As we approach the end of the year, I know many people who are uncluttering their homes and offices to start the new year fresh. But there’s another kind of uncluttering you may want to consider: old relationships.
There’s someone I knew 30 years ago who I used to keep in touch with through periodic phone calls, at least on her birthday. A few years ago I stopped making the calls, because I realized this was mostly just a habit, and maintaining the relationship (even in this minor way) simply wasn’t important to me any more.
How do you know when it might be time to let a friendship fade away? As organizer Monica Ricci wrote:
Ask yourself, “If I met this person TODAY would they be someone I would choose to engage in a friendship or other relationship with?”

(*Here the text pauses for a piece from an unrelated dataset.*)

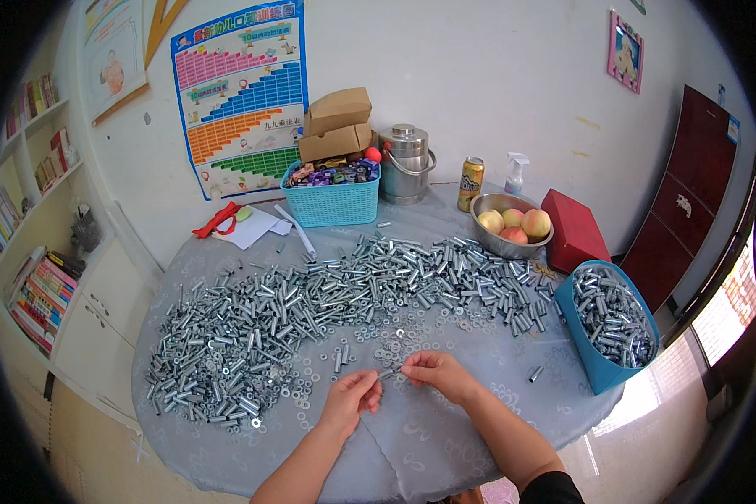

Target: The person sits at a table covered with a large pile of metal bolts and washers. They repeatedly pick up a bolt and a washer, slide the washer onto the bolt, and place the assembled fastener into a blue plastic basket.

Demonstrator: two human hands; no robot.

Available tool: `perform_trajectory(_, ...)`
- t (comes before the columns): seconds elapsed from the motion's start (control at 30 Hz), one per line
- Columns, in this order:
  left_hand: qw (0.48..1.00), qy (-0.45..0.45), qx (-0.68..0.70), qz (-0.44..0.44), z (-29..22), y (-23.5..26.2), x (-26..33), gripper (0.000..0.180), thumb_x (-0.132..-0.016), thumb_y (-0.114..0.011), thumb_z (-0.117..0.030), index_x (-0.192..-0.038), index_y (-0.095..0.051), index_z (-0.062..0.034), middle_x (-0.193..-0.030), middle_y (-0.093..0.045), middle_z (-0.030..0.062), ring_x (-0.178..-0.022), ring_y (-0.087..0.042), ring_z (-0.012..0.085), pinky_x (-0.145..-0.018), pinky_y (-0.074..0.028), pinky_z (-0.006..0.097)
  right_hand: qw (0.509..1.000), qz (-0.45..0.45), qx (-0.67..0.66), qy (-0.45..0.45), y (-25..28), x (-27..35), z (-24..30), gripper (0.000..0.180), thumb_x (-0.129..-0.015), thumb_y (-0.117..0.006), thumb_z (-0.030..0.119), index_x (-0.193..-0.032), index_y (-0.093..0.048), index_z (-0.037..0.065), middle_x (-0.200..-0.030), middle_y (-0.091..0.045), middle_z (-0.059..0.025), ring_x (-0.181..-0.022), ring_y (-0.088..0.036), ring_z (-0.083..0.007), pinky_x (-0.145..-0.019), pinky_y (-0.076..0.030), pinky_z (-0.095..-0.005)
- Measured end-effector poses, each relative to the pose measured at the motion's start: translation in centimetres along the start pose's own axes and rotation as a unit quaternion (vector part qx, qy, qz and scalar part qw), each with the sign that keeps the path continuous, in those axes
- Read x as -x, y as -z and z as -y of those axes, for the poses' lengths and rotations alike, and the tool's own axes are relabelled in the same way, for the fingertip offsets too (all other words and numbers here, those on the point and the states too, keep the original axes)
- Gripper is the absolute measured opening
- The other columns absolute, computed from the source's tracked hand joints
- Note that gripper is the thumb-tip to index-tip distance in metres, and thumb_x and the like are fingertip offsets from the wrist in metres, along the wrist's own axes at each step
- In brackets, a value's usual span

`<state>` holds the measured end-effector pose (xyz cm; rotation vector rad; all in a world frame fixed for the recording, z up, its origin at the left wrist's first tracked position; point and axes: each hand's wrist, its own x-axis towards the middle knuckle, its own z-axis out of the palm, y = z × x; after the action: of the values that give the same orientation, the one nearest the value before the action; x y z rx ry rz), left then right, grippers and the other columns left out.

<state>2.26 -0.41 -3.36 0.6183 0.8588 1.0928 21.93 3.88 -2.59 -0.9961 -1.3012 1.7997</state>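
Note:
Over the near part of the table, my left hand [351, 401] pinches one end of a small silvery bolt [385, 374]. My right hand [435, 374] closes thumb and forefinger at the bolt's other end; whether a small part sits there is too fine to make out. Just beyond the hands lie loose flat washers [399, 334] and a few short metal sleeves [341, 358]. A broad heap of bolts and sleeves [311, 294] curves across the table, with more washers mixed in at its left.
At the right edge stands a blue basket [578, 336] full of metal sleeves. Farther back are a steel bowl [512, 247] of peaches, a red box [573, 228], a drink can [470, 185], a steel pot [406, 160] and a turquoise basket [332, 207]. One sleeve [536, 374] lies apart.

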Motion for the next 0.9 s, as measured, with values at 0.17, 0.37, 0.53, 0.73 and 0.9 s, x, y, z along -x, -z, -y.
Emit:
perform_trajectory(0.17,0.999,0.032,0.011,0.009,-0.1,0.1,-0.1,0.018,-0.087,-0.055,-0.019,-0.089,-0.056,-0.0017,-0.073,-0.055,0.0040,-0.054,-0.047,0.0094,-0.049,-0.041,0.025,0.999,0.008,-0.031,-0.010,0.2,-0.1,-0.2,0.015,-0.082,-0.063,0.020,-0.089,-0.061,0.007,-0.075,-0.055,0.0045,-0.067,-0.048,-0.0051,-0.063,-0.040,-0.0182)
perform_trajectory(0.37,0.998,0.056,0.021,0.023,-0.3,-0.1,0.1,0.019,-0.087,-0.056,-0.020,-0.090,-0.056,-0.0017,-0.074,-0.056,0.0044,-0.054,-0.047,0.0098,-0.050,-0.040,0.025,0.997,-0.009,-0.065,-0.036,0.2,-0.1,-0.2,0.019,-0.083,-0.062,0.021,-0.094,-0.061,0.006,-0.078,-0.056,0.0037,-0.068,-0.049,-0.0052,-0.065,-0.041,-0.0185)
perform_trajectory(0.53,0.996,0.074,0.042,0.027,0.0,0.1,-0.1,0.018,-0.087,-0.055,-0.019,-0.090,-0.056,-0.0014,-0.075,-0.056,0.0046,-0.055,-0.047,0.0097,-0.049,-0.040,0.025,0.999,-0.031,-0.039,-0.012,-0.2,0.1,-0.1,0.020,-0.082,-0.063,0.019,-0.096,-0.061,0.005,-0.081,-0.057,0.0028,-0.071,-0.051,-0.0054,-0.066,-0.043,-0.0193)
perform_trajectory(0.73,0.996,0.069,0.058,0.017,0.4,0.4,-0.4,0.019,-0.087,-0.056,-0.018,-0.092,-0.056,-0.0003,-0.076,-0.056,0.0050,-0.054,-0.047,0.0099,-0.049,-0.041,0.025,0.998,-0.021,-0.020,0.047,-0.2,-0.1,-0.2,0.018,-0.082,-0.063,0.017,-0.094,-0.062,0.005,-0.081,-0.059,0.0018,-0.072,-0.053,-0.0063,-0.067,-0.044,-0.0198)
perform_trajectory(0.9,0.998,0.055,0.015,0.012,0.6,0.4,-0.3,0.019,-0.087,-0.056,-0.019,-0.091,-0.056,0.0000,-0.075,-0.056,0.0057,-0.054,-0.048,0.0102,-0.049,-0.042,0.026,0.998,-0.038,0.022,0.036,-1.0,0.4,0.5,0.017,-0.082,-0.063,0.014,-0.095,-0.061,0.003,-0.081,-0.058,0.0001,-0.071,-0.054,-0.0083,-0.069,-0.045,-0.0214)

We change over time, so it’s not surprising that our friendships might change, too. Some old friendships endure, while others may not.
Our social time is limited, and choosing who we want to spend our time with may be one of the most important choices we make. I’m willing to have some relationships end so I have more time to spend with those people whose presence in my life I truly treasure.
Social media relationships
I often see people complaining about the things their Facebook friends write, which makes me wonder why they keep these people as Facebook friends. You’re under no obligation to stay connected on Facebook (or any other social media) with people whose words only make you angry on a regular basis. So go ahead and unfriend on Facebook or unfollow on Twitter when that makes sense.
For close family members who you feel an obligation to befriend on social media, things are more complicated. You could unfollow them (Facebook) or mute them (Twitter) so you don’t see their posts — they won’t be notified that you’ve done that, and you’ll no longer see their aggravating comments. But this type of action does bring the risk of missing some important news which they are assuming you’d see.
Have you been using the same service providers (doctor, lawyer, accountant, auto mechanic, veterinarian, barber or hair stylist, etc.) for a long time? Sometimes it’s because the service you receive continues to be outstanding, as with the contractor I’ve used since I bought my house 25 years ago. But other times things change in ways that degrade that service. Businesses change hands, lose key employees, move to new locations that aren’t convenient, and so on. If there’s a key service provider you’re using who you’re not enthusiastic about, consider asking for recommendations for someone new.
Groups of people
As with individuals, the groups of people you fill your life with might need to change over time. Such groups would include spiritual communities, book clubs, professional groups, charitable groups where you volunteer, and more. Such communities always change members over time. If you’re a member of one that is no longer feeling right for you, it may be time to part ways and make space for a new community. You may also feel you’re overcommitted as a member of too many groups, and it’s time to pull back.